§ **TASK TO CARRY OUT**
Starting with the opening line of the material, restate every line word for word, and end on the line containing "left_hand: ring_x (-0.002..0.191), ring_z".

------------

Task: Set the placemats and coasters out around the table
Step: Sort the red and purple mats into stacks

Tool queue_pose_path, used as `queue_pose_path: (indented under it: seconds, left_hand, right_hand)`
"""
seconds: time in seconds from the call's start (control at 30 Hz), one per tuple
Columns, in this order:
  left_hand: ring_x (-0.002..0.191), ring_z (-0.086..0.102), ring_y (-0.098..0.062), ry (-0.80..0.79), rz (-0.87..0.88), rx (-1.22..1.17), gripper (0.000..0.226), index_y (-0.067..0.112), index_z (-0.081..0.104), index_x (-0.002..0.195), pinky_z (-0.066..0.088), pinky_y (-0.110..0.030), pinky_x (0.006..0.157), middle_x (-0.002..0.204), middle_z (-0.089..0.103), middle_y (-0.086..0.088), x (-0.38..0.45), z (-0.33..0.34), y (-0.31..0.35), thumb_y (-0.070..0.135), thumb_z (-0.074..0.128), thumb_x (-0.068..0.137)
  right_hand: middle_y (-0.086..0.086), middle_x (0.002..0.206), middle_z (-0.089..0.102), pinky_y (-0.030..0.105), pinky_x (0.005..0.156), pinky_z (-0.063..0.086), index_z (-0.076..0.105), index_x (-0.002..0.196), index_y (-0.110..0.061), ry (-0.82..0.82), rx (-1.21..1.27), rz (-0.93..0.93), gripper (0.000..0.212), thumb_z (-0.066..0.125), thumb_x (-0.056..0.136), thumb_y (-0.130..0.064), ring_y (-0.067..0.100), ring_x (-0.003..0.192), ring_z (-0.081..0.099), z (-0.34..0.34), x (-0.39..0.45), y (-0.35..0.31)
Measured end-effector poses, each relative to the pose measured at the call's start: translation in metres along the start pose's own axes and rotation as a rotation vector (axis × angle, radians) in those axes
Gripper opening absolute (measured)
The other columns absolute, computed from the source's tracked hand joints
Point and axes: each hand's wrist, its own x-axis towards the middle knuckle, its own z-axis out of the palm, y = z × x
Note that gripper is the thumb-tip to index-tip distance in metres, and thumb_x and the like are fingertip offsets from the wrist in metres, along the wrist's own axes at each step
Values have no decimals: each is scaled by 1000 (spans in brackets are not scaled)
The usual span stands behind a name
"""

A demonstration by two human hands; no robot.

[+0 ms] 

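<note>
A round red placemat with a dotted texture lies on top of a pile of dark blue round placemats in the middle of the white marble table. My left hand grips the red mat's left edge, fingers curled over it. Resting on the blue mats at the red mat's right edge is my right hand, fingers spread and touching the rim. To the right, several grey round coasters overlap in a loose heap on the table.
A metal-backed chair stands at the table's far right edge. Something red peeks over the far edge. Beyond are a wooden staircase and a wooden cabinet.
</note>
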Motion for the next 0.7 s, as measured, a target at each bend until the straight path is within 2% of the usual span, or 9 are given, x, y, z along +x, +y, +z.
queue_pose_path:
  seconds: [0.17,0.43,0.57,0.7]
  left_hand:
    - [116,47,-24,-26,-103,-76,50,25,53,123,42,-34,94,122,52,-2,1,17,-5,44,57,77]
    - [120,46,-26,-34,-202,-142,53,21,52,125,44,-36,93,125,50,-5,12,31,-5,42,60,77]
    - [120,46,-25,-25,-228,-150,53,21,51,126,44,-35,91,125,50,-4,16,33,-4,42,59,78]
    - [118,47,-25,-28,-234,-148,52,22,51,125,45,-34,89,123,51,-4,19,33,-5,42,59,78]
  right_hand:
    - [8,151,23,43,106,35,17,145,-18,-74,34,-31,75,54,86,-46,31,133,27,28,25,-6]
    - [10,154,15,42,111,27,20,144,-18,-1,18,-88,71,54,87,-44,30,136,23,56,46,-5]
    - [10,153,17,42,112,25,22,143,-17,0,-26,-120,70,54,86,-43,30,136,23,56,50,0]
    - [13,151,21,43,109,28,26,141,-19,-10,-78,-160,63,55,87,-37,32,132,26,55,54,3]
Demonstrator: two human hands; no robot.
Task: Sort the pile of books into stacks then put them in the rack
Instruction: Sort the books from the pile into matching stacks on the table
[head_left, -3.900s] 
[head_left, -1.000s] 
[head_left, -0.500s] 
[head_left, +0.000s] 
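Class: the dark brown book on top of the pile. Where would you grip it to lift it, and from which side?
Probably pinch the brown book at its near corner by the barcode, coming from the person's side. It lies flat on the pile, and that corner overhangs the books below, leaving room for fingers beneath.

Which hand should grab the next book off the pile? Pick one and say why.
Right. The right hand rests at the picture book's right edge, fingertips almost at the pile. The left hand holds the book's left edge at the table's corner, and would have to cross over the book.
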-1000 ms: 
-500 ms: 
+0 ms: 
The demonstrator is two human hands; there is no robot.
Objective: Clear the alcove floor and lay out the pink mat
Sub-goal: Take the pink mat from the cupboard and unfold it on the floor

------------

§ **RESULT OF THIS TASK**
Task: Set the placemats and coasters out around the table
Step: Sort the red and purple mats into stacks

Tool queue_pose_path, used as `queue_pose_path: (indented under it: seconds, left_hand, right_hand)`
"""
seconds: time in seconds from the call's start (control at 30 Hz), one per tuple
Columns, in this order:
  left_hand: ring_x (-0.002..0.191), ring_z (-0.086..0.102), ring_y (-0.098..0.062), ry (-0.80..0.79), rz (-0.87..0.88), rx (-1.22..1.17), gripper (0.000..0.226), index_y (-0.067..0.112), index_z (-0.081..0.104), index_x (-0.002..0.195), pinky_z (-0.066..0.088), pinky_y (-0.110..0.030), pinky_x (0.006..0.157), middle_x (-0.002..0.204), middle_z (-0.089..0.103), middle_y (-0.086..0.088), x (-0.38..0.45), z (-0.33..0.34), y (-0.31..0.35), thumb_y (-0.070..0.135), thumb_z (-0.074..0.128), thumb_x (-0.068..0.137)

No other output belongs with this exercise.